Is anyone of you experiencing similar things? If so you are welcomed to share!!!!


----------



## PBear (Nov 16, 2010)

My relationship isn't long distance, but there's a number of similarities... To be honest, our relationship started as a physical one, and was supposed to stay like that. But now (almost 6 months later), we're pretty deep in love. Neither of us was looking for that at all!

I don't know what kind of future we'll have... This has "rebound" written all over it for both of us, after long marriages. But we're both enjoying what we have, and rebuilding ourselves and self esteem, as well as supporting each other emotionally.

C
_Posted via Mobile Device_


----------



## LVS (Apr 5, 2010)

P Bear thanks for sharing. 
I am curious to know if things happen to you like in my relationship i mean the finishing each other sentences or saying same things at the same time i would like to know how this happen i am so excited about this connection is it something that happens normally in each love relationship? It is new for me!


----------



## Homemaker_Numero_Uno (Jan 18, 2011)

LVS I think it depends what you are talking about.
Also how much information you have given him up front about yourself without benefit of give and take in conversation. 
I would be careful about the balance of in-person time vs. phone or internet time. It is much easier to connect with someone abstractly, having lives that mesh together in person and amongst other people is an entirely different thing.

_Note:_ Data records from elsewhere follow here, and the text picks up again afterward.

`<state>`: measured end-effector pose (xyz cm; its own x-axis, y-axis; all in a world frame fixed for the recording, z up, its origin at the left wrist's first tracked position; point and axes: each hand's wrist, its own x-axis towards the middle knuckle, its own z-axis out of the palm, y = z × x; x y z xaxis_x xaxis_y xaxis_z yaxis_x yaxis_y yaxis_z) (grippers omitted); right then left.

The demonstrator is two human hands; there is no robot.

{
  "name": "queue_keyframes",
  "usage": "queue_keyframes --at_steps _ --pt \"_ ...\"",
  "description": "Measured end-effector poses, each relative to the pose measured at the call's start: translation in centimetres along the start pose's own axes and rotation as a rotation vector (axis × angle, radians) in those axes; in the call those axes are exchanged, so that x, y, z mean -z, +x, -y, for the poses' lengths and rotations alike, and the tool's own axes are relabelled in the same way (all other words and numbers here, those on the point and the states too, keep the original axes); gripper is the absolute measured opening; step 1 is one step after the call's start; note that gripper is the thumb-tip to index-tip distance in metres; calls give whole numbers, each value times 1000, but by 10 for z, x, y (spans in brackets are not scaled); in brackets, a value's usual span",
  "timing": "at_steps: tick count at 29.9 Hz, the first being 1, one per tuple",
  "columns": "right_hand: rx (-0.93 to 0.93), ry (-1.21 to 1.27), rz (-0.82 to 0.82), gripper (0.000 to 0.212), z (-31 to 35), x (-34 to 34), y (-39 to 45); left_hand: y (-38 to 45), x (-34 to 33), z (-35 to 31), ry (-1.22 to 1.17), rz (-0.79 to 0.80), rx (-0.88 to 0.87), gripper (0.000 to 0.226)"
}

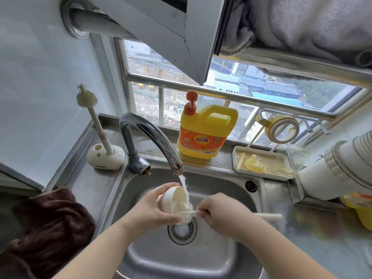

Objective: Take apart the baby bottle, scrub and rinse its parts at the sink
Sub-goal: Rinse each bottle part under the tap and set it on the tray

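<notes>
While water runs from the faucet (153, 137) into the sink (221, 190), we hold a cream cup-shaped bottle part (175, 200) under the stream with our left hand (150, 208), its grip curled round the outside wall. We tilt the open mouth toward three o'clock, likely so the water falls in and drains straight down to the drain (182, 231). Our right hand (219, 213) grips the handle of a bottle brush (267, 216), whose bristled head lies at the part's rim; the handle sticks out toward three o'clock. At two o'clock, a white tray (235, 158) on the steel surface keeps a yellow nipple (254, 164) and a straw clear of the splashing. Beside it, at twelve o'clock, stands the yellow detergent jug (207, 131). At ten o'clock a second brush (93, 115) stands upright in its holder.
</notes>
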<state>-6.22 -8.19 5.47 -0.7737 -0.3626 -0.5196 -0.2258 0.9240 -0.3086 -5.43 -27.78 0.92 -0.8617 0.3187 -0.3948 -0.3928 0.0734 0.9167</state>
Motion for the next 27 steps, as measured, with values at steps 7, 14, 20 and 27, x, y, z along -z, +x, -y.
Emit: queue_keyframes --at_steps 7,14,20,27 --pt "106 -280 -401 6 -10 4 2 7 3 -3 -18 2 -12 75" --pt "-3 -199 -282 10 -6 -4 6 9 -3 1 -31 -54 -47 66" --pt "-98 437 65 30 -1 -4 9 12 0 10 182 -124 -165 73" --pt "-112 673 -14 28 3 -13 9 12 -7 4 104 -119 -161 78"
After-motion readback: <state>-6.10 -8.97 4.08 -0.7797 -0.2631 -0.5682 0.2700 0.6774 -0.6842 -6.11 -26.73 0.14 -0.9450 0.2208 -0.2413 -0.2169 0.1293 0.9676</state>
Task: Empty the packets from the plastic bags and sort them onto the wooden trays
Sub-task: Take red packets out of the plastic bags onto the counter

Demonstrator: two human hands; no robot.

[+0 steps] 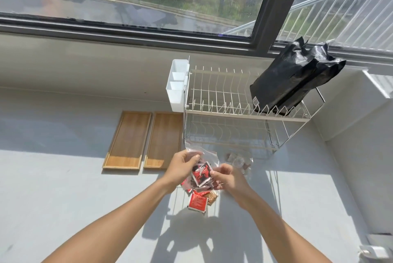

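Observation:
A clear plastic bag [192,145] holding red and black packets [201,174] is lifted over the grey counter. My left hand [182,166] grips the bag near its upper edge. My right hand [227,177] pinches the bag at its right side, against a packet. Below the bag, a red packet [197,202] and a tan one [212,197] are tumbling out or lying on the counter. A second clear bag [239,161] with brownish packets lies to the right. Two wooden trays, the left tray [127,140] and the right tray [164,139], lie side by side with nothing on them.
A white two-tier wire dish rack [244,114] stands behind the bags, with a white caddy [177,84] on its left end and a black pouch [291,77] on its top tier. A window runs along the back. A white wall closes the right side.

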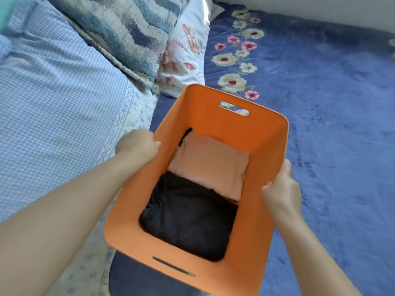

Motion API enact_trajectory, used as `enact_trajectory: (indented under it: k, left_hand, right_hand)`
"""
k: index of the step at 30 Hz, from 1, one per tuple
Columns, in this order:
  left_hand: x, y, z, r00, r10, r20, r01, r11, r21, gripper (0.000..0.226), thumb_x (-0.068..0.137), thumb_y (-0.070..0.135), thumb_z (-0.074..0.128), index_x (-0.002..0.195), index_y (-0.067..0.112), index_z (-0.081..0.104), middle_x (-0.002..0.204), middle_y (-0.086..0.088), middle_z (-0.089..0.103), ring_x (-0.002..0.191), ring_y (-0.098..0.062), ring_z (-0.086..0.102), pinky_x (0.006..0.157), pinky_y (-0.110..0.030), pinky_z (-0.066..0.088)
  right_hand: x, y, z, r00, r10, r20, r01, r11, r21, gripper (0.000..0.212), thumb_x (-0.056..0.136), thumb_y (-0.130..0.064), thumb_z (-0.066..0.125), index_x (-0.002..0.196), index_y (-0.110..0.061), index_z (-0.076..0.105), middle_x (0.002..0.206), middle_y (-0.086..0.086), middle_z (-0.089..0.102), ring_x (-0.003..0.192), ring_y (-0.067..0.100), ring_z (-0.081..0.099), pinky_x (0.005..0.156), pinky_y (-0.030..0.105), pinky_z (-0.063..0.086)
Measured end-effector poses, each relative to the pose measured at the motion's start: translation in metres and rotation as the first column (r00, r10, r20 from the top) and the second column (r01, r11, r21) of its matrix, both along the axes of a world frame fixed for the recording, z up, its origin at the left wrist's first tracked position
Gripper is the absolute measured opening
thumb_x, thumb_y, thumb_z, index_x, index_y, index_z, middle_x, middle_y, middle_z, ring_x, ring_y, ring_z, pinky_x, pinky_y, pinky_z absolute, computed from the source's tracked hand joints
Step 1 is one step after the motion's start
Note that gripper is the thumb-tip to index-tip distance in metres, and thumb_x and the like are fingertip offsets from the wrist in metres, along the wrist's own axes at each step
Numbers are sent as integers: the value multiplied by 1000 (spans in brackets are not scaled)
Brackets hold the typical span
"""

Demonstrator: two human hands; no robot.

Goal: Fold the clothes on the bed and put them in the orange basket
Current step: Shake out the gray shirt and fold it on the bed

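The orange basket (215, 122) stands on the bed in the middle of the head view, with a handle slot in its far wall and another in its near wall. Inside lie two folded garments: a peach one (210, 165) at the far end and a black one (190, 216) at the near end. My left hand (136, 146) grips the basket's left rim, fingers curled over the edge. My right hand (282, 189) grips the right rim, thumb on the inside.
A dark blue blanket with a flower pattern (331, 103) covers the bed to the right. A blue checked quilt (53, 103) lies on the left. A blue-and-cream wavy pillow (126, 28) and a white floral pillow (186, 56) sit behind the basket.
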State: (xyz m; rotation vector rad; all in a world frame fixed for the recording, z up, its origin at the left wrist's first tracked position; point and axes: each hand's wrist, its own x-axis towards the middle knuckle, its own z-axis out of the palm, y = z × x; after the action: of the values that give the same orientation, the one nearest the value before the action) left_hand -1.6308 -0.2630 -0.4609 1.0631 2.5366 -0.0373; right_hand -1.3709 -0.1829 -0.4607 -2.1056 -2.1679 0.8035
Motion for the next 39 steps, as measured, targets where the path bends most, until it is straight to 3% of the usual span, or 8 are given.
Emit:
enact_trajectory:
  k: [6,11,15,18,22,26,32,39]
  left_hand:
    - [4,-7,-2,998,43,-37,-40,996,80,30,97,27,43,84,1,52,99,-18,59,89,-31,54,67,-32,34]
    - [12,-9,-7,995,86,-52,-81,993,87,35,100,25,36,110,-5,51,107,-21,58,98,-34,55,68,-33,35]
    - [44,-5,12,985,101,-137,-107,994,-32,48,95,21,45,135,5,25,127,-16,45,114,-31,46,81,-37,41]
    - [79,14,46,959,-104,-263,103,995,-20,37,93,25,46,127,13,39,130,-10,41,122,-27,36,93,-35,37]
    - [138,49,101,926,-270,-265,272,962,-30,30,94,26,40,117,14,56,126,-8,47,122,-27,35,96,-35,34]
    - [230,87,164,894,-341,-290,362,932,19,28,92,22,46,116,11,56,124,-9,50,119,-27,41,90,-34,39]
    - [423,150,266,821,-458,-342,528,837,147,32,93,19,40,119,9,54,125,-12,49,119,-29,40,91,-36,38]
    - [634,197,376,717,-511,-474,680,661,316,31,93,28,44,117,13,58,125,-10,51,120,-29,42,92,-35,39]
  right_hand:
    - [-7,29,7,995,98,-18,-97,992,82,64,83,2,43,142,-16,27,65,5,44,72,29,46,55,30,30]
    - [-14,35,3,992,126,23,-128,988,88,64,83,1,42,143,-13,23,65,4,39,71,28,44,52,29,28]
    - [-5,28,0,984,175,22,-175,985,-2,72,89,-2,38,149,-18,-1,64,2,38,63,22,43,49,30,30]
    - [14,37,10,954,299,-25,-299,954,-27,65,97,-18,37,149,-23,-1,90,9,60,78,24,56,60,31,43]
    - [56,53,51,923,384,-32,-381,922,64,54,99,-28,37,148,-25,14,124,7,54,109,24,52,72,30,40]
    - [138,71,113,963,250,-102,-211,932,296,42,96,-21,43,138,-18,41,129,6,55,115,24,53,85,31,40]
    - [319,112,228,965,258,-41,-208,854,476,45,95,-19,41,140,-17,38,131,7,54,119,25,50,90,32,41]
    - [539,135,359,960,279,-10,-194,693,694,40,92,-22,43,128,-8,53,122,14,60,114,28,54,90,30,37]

It really depends what you are looking for in a relationship. If it is to be connected to someone at an abstract non-physical compartmentalized way, then what you have is perfect. If you want something else, judge that on how well you connect with respect to the something else.


----------



## LVS (Apr 5, 2010)

Homemaker_Numero_Uno thank you for your input.
Well we talk about so many things from art to politic to literature we discuss different subjects we have similar way to look at things and analyze them, we have a lot of fun while talking to each other we laugh a lot and also we have a lot of things in common same likes and dislikes we are so much alike and also everything is balanced in our relationship.
And all our conversation are very respectful. That is what made love more deep.
You said if we want something else from our relationship. Of course this is not going to last for ever the way it is when he comes back we are going to date each other and see how things will work in person. I wish it is going to be the same because i love him and i see a future with him.


----------



## Homemaker_Numero_Uno (Jan 18, 2011)

Being on the same frequency of arts, politics, religion is great.
What about things like background noise at home, driving preferences, attitude towards safety, sexual habits and desires, recreational interests, money, food and sleep? Moving on to time spent on hobbies and pasttimes and friendships (includine opposite gender friendships) outside the relationship, attitude towards couple time together alone and with other couples...volunteerism, and general living habits (i.e. recycler or someone who throws trash out the car window)? 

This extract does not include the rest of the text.